— Все в порядке, Илмар. Я вчера сходил, разведал руины фабрики. Одни стены, пустота, ни души. Красота, правда?
— Дорогой Цауна, красоты в этом нет никакой.
— То есть как это? Лучшего места ты во всей Риге не сыщешь… — недоуменно пожал плечами Цауна.
— Место, может, и хорошее, да то, что мы собираемся там совершить, не хорошо, — мрачно пробормотал Илмар.
— Да?! — физиономия у Цауны вытянулась и хитрая улыбочка погасла. — Начинаешь морализировать?
— Я не деревянный чурбан и способен мыслить, — сказал Илмар. — Я понимаю все, кроме одного: для чего мы это делаем? И; почему мы не можем этого не делать?
— Потому что тогда мы сами будем уничтожены. Если человек в каком-то деле зашел так далеко, как зашли мы, то он уже не может остановиться на полпути. Воленс-ноленс он должен идти до конца. А тебе что… стало страшно?

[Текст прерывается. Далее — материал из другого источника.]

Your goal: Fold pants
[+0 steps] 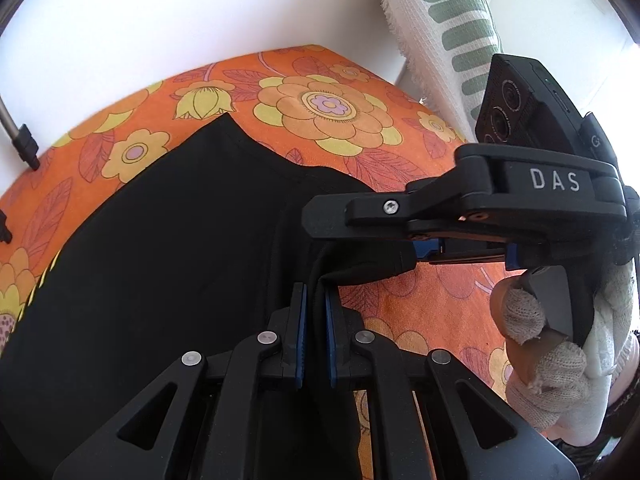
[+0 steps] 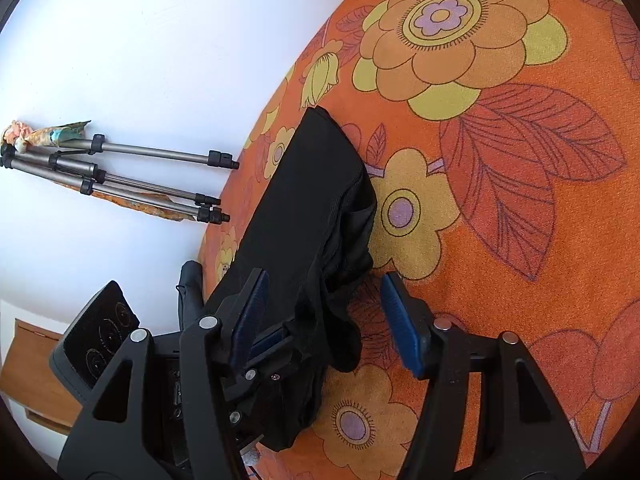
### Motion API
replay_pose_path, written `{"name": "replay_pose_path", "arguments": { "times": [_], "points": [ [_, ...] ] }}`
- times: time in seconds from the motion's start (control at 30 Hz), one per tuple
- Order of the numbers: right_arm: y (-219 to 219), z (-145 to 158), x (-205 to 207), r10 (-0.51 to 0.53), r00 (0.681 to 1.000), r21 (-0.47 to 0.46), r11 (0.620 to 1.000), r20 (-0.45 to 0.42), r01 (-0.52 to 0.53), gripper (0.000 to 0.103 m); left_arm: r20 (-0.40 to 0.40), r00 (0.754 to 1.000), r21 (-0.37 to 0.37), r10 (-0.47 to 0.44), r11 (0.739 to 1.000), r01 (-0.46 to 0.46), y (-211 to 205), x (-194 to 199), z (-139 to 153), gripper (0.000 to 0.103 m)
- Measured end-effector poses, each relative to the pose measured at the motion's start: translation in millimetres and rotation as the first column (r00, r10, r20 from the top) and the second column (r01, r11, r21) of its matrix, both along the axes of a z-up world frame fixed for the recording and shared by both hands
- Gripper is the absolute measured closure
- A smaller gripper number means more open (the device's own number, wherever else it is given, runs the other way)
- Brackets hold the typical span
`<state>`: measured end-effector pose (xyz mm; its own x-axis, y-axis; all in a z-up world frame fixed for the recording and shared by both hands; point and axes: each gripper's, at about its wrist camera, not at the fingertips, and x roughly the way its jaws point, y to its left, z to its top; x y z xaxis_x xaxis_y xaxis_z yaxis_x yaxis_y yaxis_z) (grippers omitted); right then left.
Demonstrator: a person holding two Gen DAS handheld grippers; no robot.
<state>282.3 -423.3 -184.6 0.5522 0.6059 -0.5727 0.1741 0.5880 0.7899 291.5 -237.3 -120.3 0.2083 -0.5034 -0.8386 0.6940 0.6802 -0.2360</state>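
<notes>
**Count of items on view**

- Pants (image 1: pixel 168 216): one pair, black.
- Floral cloth (image 1: pixel 328 104): one, orange with yellow flowers.
- Grippers: two, a left gripper (image 1: pixel 314 304) and a right gripper (image 2: pixel 324 312). Each has two fingers, each finger carrying one blue pad, four pads in all.
- Gloved hand (image 1: pixel 548 352): one, in a white knitted glove, seen from the left wrist.
- Tripod (image 2: pixel 120 176): one, with three legs, seen from the right wrist.
- Striped fabric (image 1: pixel 444 28): one piece, white with green bars.
- Black device with round lenses (image 1: pixel 516 100): one on each gripper, two in all; three lenses show on each.
- Wooden furniture (image 2: pixel 32 364): one piece, at the picture's edge.
</notes>
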Motion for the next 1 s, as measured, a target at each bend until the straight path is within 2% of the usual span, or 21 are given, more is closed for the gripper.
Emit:
{"name": "replay_pose_path", "arguments": {
  "times": [0.03, 0.07, 0.1, 0.13, 0.2, 0.27, 0.33, 0.4, 0.53, 0.63, 0.7, 0.77, 0.87, 1.0],
  "points": [
    [2.1, -0.9, 0.8, 0.005, 1.0, -0.013, 1.0, -0.004, -0.005, 0.06, -0.01, 1.0, 0.0, -0.004, 1.0, 0.004, 1.2, -0.6, 1.9, 0.093],
    [4.2, -2.0, 2.3, 0.011, 1.0, -0.036, 0.999, -0.019, -0.012, 0.069, -0.025, 1.0, 0.001, 0.0, 1.0, 0.0, 4.4, -0.3, 4.5, 0.087],
    [4.9, -3.3, 2.8, 0.023, 0.999, -0.053, 0.998, -0.028, -0.024, 0.082, -0.037, 0.999, 0.012, 0.017, 1.0, -0.016, 9.6, 1.0, 7.3, 0.065],
    [5.8, -3.4, 2.8, 0.028, 0.999, -0.067, 0.997, -0.027, -0.03, 0.091, -0.035, 0.999, 0.017, 0.034, 0.999, -0.033, 17.7, 1.2, 11.7, 0.055],
    [5.7, -1.3, 1.4, 0.021, 0.999, -0.098, 0.995, -0.024, -0.024, 0.095, -0.015, 0.998, 0.011, 0.056, 0.998, -0.056, 38.7, -0.1, 22.2, 0.055],
    [4.8, 4.1, 0.6, 0.022, 1.0, -0.129, 0.991, -0.015, -0.024, 0.096, 0.02, 0.996, 0.037, 0.086, 0.996, -0.087, 58.6, -6.3, 29.6, 0.055],
    [3.8, 11.9, -0.7, 0.014, 1.0, -0.143, 0.99, -0.002, -0.015, 0.097, 0.09, 0.991, 0.108, 0.101, 0.988, -0.11, 75.1, -14.4, 31.7, 0.055],
    [5.1, 23.4, -3.1, 0.013, 1.0, -0.147, 0.989, 0.025, -0.009, 0.097, 0.111, 0.986, 0.141, 0.126, 0.98, -0.141, 93.5, -18.5, 29.9, 0.055],
    [12.0, 56.7, -9.9, 0.038, 0.993, -0.189, 0.982, 0.113, -0.016, 0.097, 0.19, 0.967, 0.232, 0.171, 0.949, -0.214, 121.5, -22.3, 19.5, 0.055],
    [14.9, 57.8, -8.4, 0.031, 0.994, -0.228, 0.974, 0.108, -0.005, 0.097, 0.131, 0.968, 0.24, 0.212, 0.941, -0.239, 136.0, -21.7, 2.3, 0.055],
    [15.6, 48.6, -5.1, 0.021, 0.997, -0.249, 0.968, 0.071, -0.003, 0.097, 0.119, 0.969, 0.256, 0.215, 0.937, -0.239, 137.5, -24.5, -7.8, 0.054],
    [15.2, 42.4, -4.4, 0.017, 0.999, -0.256, 0.967, 0.049, -0.004, 0.097, 0.113, 0.968, 0.241, 0.225, 0.939, -0.246, 141.0, -26.4, -7.1, 0.055],
    [17.1, 47.7, -5.3, 0.02, 0.998, -0.265, 0.964, 0.059, -0.003, 0.097, 0.122, 0.96, 0.205, 0.254, 0.939, -0.275, 153.8, -30.9, 8.3, 0.055],
    [39.7, 72.5, -6.1, 0.057, 0.992, -0.312, 0.95, 0.112, -0.02, 0.097, 0.211, 0.93, 0.192, 0.302, 0.92, -0.342, 193.0, -50.2, 41.5, 0.055]
  ]
}}
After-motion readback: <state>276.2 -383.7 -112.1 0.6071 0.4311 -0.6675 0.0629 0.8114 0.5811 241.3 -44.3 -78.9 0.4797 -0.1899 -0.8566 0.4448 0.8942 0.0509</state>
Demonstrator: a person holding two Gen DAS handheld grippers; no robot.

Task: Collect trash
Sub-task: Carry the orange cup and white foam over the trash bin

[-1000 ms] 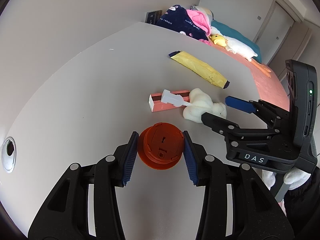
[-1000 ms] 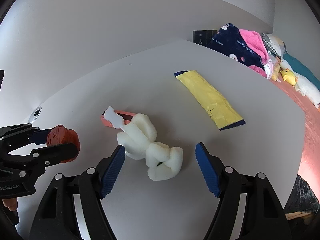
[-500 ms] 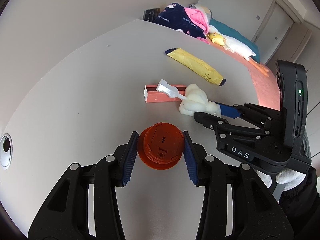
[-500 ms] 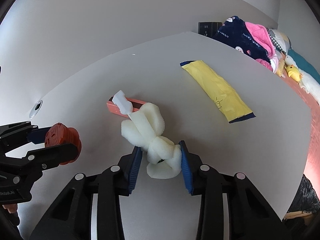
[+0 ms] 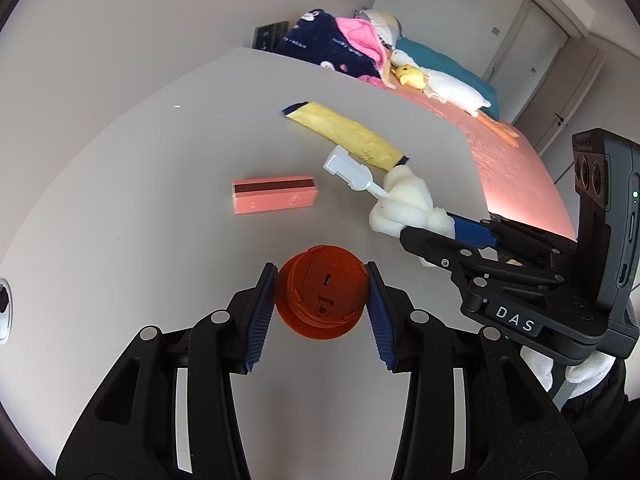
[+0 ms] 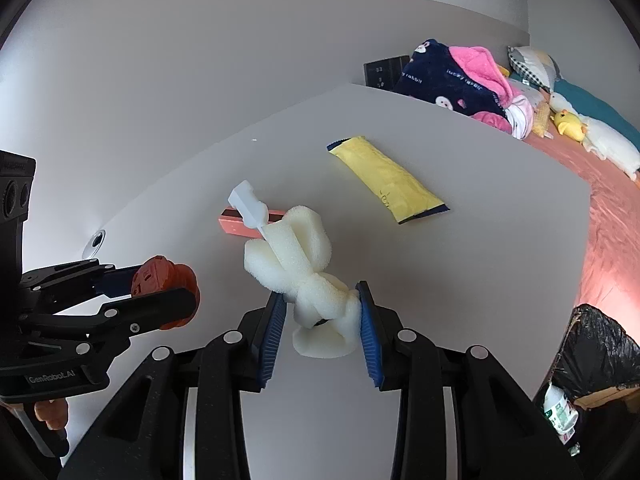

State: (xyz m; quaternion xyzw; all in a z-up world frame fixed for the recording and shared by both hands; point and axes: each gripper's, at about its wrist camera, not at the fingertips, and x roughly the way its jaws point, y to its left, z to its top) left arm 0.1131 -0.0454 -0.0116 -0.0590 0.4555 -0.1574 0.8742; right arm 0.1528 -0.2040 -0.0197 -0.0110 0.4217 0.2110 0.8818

— Нет, это не страх. Но я не вижу основания, морального оправдания тому, что мы собрались сделать.
— Если этого не видишь ты, это еще не значит, что другие так же слепы, — Цауна начинал закипать. — Я вижу, почему это необходимо сделать, и ты можешь спокойно положиться на мою логику. По правде говоря, это довольно странно: ты сам предложил, напал на след предателя и всех нас втянул в эту затею, а теперь, когда остался совсем пустяк и дело будет завершено, ты вдруг предаешься какому-то идеалистическому бреду.
— Но ведь этот самый пустяк и есть все, и не такой уж это пустяк.
— Хм, забавно… — недовольно проворчал Цауна. — Не скажешь ли ты, что нам теперь надлежит сделать?
— Вам всем ничего не надо делать. Никто про вас ничего не знает. Я один заварил эту кашу, и мне самому предстоит ее расхлебывать. Ты и Савелис можете спокойно продолжать жить своей жизнью, никто вас не тронет, а я… я могу перемахнуть через границу и в долгом изгнании подумать, какие скверные последствия иногда бывают у необдуманных поступков.
— А она? — в ожидании ответа Цауна смотрел в упор на Илмара. — Что скажет на это она?
— Какое нам до этого дело?
— Нет, дорогой мой, мне это дело вовсе не так безразлично, как ты себе представляешь, — сказал Цауна. — Мы все-таки пойдем до конца, и ты тоже. Учти это — ты тоже пойдешь с нами!
— А если нет?
— Твое письмо у меня. Покуда я его храню, тебе придется выполнять свое обещание. Как только оно будет исполнено, ты свою грамоту получишь назад, и по мне так можешь уезжать хоть на Луну.
Илмар промолчал.
— Ты, может, влюбился в эту женщину? — спросил Цауна. — Это было бы самое страшное.
Илмар неопределенно махнул рукой.
— Твои размышления означают, что это дело чрезвычайно затянулось и нам надо покончить с ним в ускоренном темпе. Разреши теперь мне диктовать этот темп. Завтра вечером, ровно в половине десятого, начнется заседание суда — и ты приведешь туда подсудимую. Вначале собирался поручить тебе роль прокурора, но теперь вижу тебя скорей в роли защитника. Прокурором буду я сам. Теперь ступай домой и готовь защитительную речь. Завтра в девять вечера Савелис встретит тебя на Петербургской дороге и покажет путь к развалинам фабрики.
На прощанье Цауна попытался подбодрить Илмара:
— Возьми себя в руки, не думай о чепухе, и все будет хорошо.
Было шесть вечера, когда Илмар пришел домой. Погруженный в мысли, он не обратил внимания на человека с синеватым шрамом, но тот его заметил сразу. По дороге Илмар зашел в аптеку и позвонил оттуда по телефону Ирене.
— Завтра вечером в половине девятого буду ждать тебя у старой церкви Гертруды. Все в порядке, мы обязательно должны явиться.
— Хорошо, Илмар, я буду вовремя. А сегодня вечером ты не придешь ко мне?
— Никак не могу. Много дел. Я собираюсь в дорогу, как ты сама хотела.
— Я тоже. Итак — до свидания завтра вечером!
— До свидания…
В восемь пришел Субрис, забрал большой чемодан Илмара и повез его на извозчике. По дороге в порт он заехал на вокзал, взял сверток с провизией, который Илмар сдал днем на хранение. А Берг все расхаживал перед домом Илмара в ожидании, когда тот выйдет. Теперь берлога не пустовала и был смысл ждать, но дольше полуночи Берг не выдержал. Убедившись, что Крисон из дому до утра не выйдет, сыщик отправился домой поспать несколько часов. Но перед тем как лечь, он еще написал донесение Черепову о своих наблюдениях.